**What you should do:** Down to the last line, repeat the entries exactly and drop any image.

-------- Extracted information --------

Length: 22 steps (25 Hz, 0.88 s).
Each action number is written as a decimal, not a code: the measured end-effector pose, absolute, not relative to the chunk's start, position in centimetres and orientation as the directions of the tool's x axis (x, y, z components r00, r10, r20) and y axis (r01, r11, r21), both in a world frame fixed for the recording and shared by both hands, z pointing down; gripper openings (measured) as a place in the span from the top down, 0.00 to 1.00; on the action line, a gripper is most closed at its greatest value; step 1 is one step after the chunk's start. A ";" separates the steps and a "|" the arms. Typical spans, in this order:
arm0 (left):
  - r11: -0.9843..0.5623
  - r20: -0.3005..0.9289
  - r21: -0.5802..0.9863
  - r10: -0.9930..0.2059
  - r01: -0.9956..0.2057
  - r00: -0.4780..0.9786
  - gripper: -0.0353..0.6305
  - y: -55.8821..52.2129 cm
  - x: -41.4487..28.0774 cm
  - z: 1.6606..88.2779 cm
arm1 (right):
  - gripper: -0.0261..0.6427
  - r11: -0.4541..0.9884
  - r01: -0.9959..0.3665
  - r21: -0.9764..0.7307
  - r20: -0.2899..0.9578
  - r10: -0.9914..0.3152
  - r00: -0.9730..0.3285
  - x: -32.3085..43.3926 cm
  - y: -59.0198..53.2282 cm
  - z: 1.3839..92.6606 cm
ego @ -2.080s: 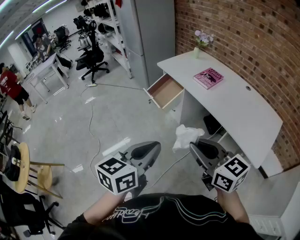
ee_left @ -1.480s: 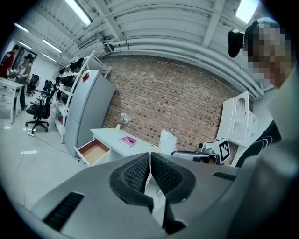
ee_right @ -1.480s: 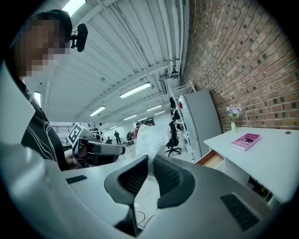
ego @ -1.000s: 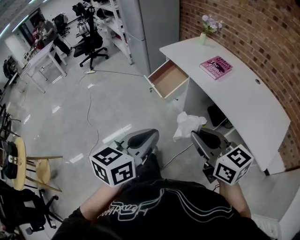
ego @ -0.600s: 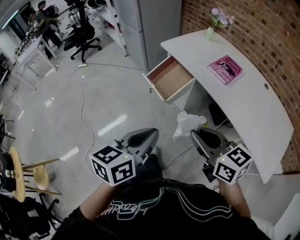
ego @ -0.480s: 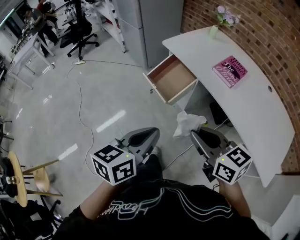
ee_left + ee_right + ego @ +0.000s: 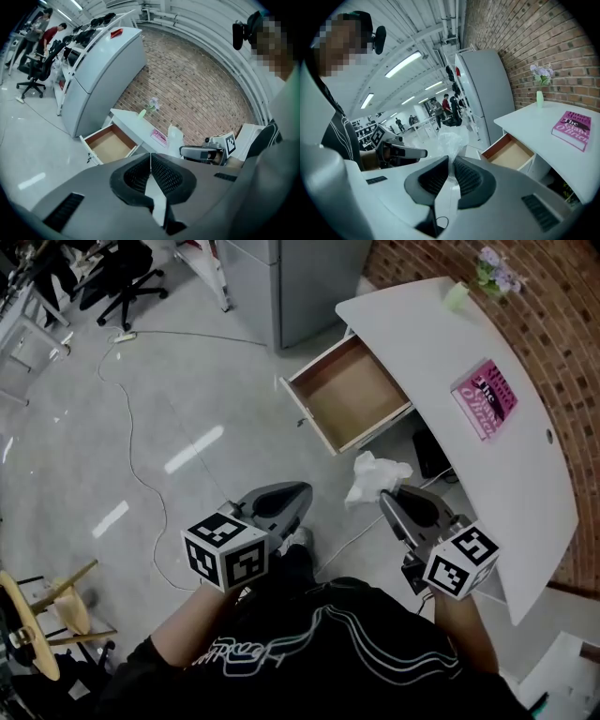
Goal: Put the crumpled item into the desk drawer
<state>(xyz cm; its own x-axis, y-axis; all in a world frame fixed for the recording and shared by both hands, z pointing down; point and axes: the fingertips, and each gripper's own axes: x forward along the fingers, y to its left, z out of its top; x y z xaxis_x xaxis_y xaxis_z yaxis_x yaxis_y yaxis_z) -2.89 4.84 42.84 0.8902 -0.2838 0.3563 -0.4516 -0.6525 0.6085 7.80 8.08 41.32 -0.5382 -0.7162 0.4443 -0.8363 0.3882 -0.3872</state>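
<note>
My right gripper (image 7: 385, 496) (image 7: 449, 163) is shut on a crumpled white plastic item (image 7: 373, 476) (image 7: 450, 142), which sticks up from between its jaws. The item hangs in the air just short of the open desk drawer (image 7: 349, 392) (image 7: 510, 153) (image 7: 108, 144), whose brown inside shows nothing in it. The drawer juts from the left end of the white desk (image 7: 469, 352). My left gripper (image 7: 302, 494) (image 7: 150, 156) is shut with nothing between its jaws, and it hovers over the floor to the left of the right one.
A pink book (image 7: 485, 398) (image 7: 573, 129) and a small vase of flowers (image 7: 487, 268) (image 7: 540, 80) sit on the desk against the brick wall. A grey cabinet (image 7: 286, 277) stands beyond the drawer. A cable (image 7: 131, 456) runs across the floor. Office chairs and people are far off.
The head view has moved closer to the desk, so the drawer now lies nearer and more directly ahead. Both grippers keep the same pose, and the right one still holds the item.
</note>
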 end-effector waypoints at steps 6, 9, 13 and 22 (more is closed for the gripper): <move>-0.604 0.374 0.650 -0.273 -0.460 0.886 0.91 1.6 -3.0 46.4 | 0.87 0.355 -0.860 -0.367 0.499 -0.705 -0.504 8.4 3.9 43.2; -0.602 0.374 0.647 -0.286 -0.469 0.882 0.91 0.1 -2.8 46.8 | 0.87 0.348 -0.866 -0.360 0.515 -0.700 -0.495 9.0 2.1 44.1; -0.605 0.371 0.637 -0.303 -0.478 0.878 0.91 -1.7 -2.7 46.4 | 0.87 0.351 -0.876 -0.332 0.532 -0.697 -0.481 9.7 -0.6 44.9; -0.560 0.406 0.632 -0.351 -0.536 0.844 0.91 -7.5 -1.6 47.1 | 0.87 0.371 -0.881 -0.292 0.561 -0.680 -0.472 11.6 -8.1 47.3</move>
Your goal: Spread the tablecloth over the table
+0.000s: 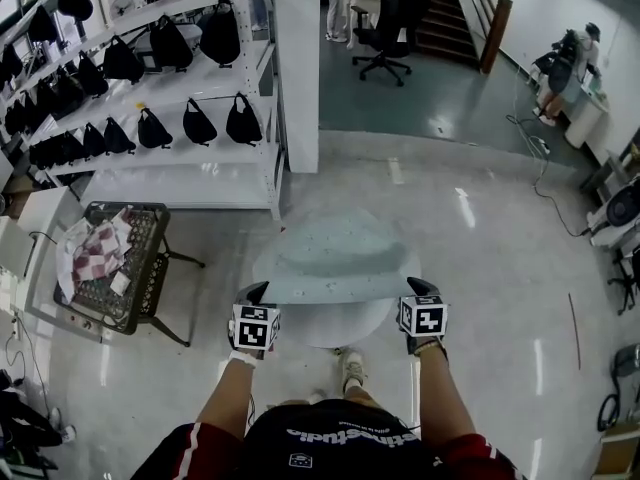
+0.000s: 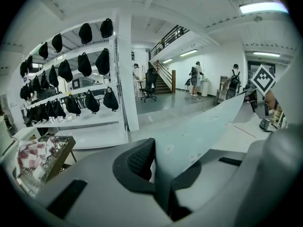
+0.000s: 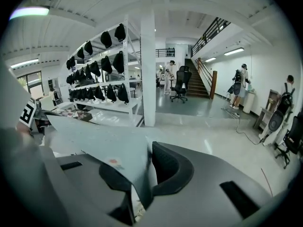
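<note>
I've got the left gripper and right gripper each clamped on a near corner of the tablecloth. It's pulled taut between them so it spreads flat over the table just ahead.

Pale blue-green speckled tablecloth over a round white tabletop. Black-and-white square markers on the grey left gripper and right gripper, with black jaws. Red-and-white checked cloth in the black wire basket. Black bags line the white metal shelves.
</note>
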`<state>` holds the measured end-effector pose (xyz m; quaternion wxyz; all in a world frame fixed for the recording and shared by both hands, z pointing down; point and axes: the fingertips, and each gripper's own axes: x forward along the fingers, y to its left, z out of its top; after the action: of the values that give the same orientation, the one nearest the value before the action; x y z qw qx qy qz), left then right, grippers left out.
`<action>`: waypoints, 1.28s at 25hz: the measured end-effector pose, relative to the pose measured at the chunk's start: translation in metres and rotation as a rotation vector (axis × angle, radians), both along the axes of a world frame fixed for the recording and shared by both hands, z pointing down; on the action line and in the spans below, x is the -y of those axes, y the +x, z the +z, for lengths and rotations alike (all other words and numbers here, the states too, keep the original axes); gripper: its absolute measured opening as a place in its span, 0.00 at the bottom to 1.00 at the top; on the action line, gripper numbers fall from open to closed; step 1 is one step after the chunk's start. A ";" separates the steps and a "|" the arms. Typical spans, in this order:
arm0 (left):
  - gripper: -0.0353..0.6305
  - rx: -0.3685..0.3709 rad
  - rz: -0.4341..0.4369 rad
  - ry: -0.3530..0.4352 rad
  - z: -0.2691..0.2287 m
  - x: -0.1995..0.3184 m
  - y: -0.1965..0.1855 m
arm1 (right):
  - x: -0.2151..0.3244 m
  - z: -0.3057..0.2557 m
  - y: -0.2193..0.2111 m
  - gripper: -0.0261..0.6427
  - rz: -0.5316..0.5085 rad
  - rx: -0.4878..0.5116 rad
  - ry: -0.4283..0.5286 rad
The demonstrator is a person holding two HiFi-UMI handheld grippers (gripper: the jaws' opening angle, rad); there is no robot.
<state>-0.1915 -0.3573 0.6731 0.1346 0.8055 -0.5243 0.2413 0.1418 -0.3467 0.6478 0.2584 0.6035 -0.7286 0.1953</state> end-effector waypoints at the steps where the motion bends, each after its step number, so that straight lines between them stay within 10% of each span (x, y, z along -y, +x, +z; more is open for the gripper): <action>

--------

**The answer:**
Length: 22 steps (25 Hz, 0.88 s).
Each action number is written as a decimal, not a code: the measured end-effector pose, absolute, not relative to the chunk's start, position in centimetres and orientation as the directions of the tool's x axis (x, y, z components r00, r10, r20) and y axis (r01, r11, r21), both in a world frame fixed for the recording and shared by both hands, z pointing down; gripper openings (measured) as a place in the span from the top down, 0.00 to 1.00; on the action line, a gripper is most closed at its greatest value; step 1 is one step after the chunk's start. A ";" separates the steps and a "|" the arms. Typical spans, in this order:
arm0 (left):
  - r11: -0.9843..0.5623
  - r20: -0.3005..0.9289
  - r21: -0.5802..0.9863
  - r10: -0.9930..0.2059
  - r01: -0.9956..0.2057
  - r00: -0.4780..0.9786
  - gripper: -0.0353..0.6305
  - y: -55.8821..52.2129 cm
  - x: -41.4487..28.0774 cm
  - z: 1.6606..88.2779 cm
arm1 (right):
  - gripper: -0.0261..0.6427
  - r11: -0.4541..0.9884
  - r01: -0.9959..0.3665
  - r21: -0.9764..0.7307
  - r20: -0.2899..0.9578
  - r10: -0.9914..0.3152
  - r00: -0.9730..0.3285
  - x: -32.3085..43.3926 cm
  - y: -59.0198..53.2282 cm
  - z: 1.3839..92.6606 cm
ego @ -2.080s: 
ee_left @ -1.480s: 
ee_right @ -1.480s: 
ego @ -1.000s: 
ego @ -0.600s: 
ego @ -0.480s: 
ee_left + ee_right + ego @ +0.000s: 
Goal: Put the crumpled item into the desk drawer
<state>(xyz cm; its own x-axis, y-axis; all in a world frame fixed for the recording and shared by both hands, z pointing down; point and axes: the fingertips, and each gripper's own axes: x forward along the fingers, y to its left, z out of its top; x y z xaxis_x xaxis_y xaxis_z yaxis_x yaxis_y yaxis_z) -2.89 4.84 42.84 0.8902 -0.2838 0.3563 -0.4516 -0.6525 0.6085 7.80 8.08 41.32 -0.5382 -0.7162 0.4443 -0.8363 0.3882 -0.3872</state>
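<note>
My right gripper (image 7: 385, 496) (image 7: 449, 163) is shut on a crumpled white plastic item (image 7: 373, 476) (image 7: 450, 142), which sticks up from between its jaws. The item hangs in the air just short of the open desk drawer (image 7: 349, 392) (image 7: 510, 153) (image 7: 108, 144), whose brown inside shows nothing in it. The drawer juts from the left end of the white desk (image 7: 469, 352). My left gripper (image 7: 302, 494) (image 7: 150, 156) is shut with nothing between its jaws, and it hovers over the floor to the left of the right one.
A pink book (image 7: 485, 398) (image 7: 573, 129) and a small vase of flowers (image 7: 487, 268) (image 7: 540, 80) sit on the desk against the brick wall. A grey cabinet (image 7: 286, 277) stands beyond the drawer. A cable (image 7: 131, 456) runs across the floor. Office chairs and people are far off.
The head view has moved closer to the desk, so the drawer now lies nearer and more directly ahead. Both grippers keep the same pose, and the right one still holds the item.
</note>
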 end-effector waypoints at steps 6, 9, 13 and 22 (more is closed for the gripper): <move>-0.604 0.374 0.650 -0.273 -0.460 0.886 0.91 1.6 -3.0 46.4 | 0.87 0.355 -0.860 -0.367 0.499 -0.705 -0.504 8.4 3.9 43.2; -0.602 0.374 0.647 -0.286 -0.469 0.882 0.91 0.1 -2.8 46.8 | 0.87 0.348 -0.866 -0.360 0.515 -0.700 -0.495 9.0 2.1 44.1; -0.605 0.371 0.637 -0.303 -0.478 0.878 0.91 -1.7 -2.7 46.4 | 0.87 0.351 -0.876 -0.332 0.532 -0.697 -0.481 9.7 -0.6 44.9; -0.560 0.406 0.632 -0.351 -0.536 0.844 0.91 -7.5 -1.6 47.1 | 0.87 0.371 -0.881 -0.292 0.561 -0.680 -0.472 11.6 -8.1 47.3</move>
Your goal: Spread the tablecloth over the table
+0.000s: 
+0.000s: 
+0.000s: 
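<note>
I've got the left gripper and right gripper each clamped on a near corner of the tablecloth. It's pulled taut between them so it spreads flat over the table just ahead.

Pale blue-green speckled tablecloth over a round white tabletop. Black-and-white square markers on the grey left gripper and right gripper, with black jaws. Red-and-white checked cloth in the black wire basket. Black bags line the white metal shelves.
</note>
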`<state>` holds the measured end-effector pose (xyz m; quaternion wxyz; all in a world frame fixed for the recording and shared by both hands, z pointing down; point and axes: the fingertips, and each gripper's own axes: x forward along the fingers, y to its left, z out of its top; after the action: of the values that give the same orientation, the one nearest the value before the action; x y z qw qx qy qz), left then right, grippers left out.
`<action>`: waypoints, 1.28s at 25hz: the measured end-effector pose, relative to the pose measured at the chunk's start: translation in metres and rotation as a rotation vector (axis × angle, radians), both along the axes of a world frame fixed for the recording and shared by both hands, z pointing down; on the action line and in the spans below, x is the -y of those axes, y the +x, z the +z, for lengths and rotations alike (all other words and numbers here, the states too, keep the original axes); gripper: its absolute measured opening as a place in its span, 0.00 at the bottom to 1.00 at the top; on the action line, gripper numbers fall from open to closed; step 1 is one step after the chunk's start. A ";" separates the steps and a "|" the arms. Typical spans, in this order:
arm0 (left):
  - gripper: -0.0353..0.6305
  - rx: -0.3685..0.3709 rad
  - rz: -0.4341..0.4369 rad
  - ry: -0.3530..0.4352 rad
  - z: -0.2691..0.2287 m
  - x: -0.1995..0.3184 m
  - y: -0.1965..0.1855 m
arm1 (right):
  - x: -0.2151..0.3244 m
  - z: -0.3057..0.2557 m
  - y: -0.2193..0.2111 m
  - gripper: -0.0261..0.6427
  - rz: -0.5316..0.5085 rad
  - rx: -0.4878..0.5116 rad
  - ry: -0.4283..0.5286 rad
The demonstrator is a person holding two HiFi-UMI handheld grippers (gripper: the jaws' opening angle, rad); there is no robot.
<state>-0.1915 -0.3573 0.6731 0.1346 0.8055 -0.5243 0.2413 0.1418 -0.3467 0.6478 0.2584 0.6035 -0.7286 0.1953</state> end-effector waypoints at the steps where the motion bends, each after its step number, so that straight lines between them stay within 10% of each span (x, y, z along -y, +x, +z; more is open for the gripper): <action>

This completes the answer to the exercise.